# Proof

Let $$[a,b]$$ be a closed real interval and let $$f$$ be bounded on $$[a,b]$$ and let $$\psi$$ be a step function defined on that interval.

The proof goes in two steps:

### We will show that the upper Riemann integral is well-defined.

Obviously, if by hypothesis

$\phi(x)\ge f(x)\text{ for all }x\in[a,b]$

then $$\phi$$ is bounded from below by $$f$$. The set $$D$$ of all Riemann integrals of such functions:

$D:=\left\{\int_{a}^b\phi(x)dx:~~\phi(x)\ge f(x)\text{ for all }x\in[a,b]\text{ and }\phi\text{ is a step function over }[a,b]\right\}$

is therefore a subset of real numbers, which is bounded from below.

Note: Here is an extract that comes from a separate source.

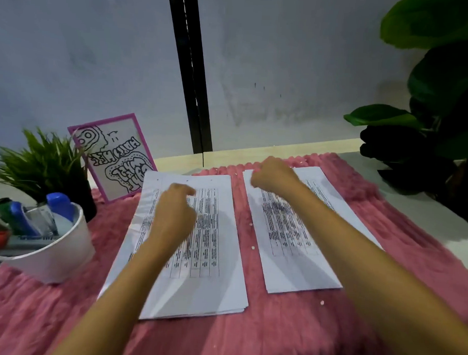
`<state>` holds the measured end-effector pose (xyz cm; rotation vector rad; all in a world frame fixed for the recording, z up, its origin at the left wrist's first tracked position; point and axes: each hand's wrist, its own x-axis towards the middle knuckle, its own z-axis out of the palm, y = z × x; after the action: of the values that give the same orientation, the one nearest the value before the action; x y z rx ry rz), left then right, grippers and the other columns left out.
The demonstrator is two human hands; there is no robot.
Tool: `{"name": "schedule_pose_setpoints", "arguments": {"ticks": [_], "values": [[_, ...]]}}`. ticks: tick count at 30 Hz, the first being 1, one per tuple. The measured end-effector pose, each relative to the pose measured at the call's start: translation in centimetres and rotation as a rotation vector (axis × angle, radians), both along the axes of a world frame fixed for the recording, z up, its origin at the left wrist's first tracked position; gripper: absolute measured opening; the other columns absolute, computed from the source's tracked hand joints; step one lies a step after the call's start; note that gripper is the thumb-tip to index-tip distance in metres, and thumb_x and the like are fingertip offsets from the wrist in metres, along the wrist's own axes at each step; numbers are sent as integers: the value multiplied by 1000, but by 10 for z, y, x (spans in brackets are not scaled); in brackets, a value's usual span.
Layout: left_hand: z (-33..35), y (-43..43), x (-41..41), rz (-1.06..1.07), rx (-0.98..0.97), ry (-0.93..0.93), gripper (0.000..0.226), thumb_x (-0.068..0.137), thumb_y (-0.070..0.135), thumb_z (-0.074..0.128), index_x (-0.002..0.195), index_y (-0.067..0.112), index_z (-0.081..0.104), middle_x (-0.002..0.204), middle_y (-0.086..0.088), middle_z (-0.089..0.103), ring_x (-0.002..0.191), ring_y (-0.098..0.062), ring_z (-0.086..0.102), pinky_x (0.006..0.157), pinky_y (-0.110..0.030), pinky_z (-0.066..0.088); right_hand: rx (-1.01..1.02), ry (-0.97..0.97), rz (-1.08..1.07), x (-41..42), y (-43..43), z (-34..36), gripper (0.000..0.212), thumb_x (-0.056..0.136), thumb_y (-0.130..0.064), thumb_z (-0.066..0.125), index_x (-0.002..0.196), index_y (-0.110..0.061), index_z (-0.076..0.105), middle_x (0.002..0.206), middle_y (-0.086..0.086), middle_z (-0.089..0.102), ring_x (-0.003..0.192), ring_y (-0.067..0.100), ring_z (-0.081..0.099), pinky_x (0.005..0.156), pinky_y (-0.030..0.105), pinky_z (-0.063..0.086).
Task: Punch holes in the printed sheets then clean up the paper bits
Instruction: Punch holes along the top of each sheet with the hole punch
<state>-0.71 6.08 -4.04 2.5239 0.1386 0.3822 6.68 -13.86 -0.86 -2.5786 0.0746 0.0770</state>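
Note:
Two stacks of printed sheets lie side by side on a pink fluffy mat (288, 330). The left stack (209, 289) shows punched holes along its far edge. My left hand (173, 215) hovers over this stack, fingers curled, pointing toward its far edge. The right stack (290, 265) lies slightly turned. My right hand (272, 172) rests at its far edge with the fingers curled in; whether it pinches anything is hidden. Small white paper bits (253, 247) dot the mat between the stacks and near the front right (322, 302). No hole punch is in view.
A white cup (55, 252) with markers stands at the left on the mat. Behind it are a small green plant (40, 163) and a pink-framed drawing (116, 156). A large leafy plant (439, 105) fills the right. A wall rises just behind the desk.

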Motion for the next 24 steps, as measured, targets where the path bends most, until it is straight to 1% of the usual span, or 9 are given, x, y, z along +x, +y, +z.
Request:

From the infimum property of real numbers, it follows that the following infimum exists:

$\inf D:=\inf\left\{\int_{a}^b\phi(x)dx:~~\phi(x)\ge f(x)\text{ for all }x\in[a,b]\text{ and }\phi\text{ is a step function over }[a,b]\right\}.$

The definition of infimum shows that it is unique. Therefore, we the upper Riemann integral of the bounded function $$f$$ is well-defined:

$\int_{a}^{b~*}f(x)dx:=\inf D.$

### We will show that the lower Riemann integral is well-defined.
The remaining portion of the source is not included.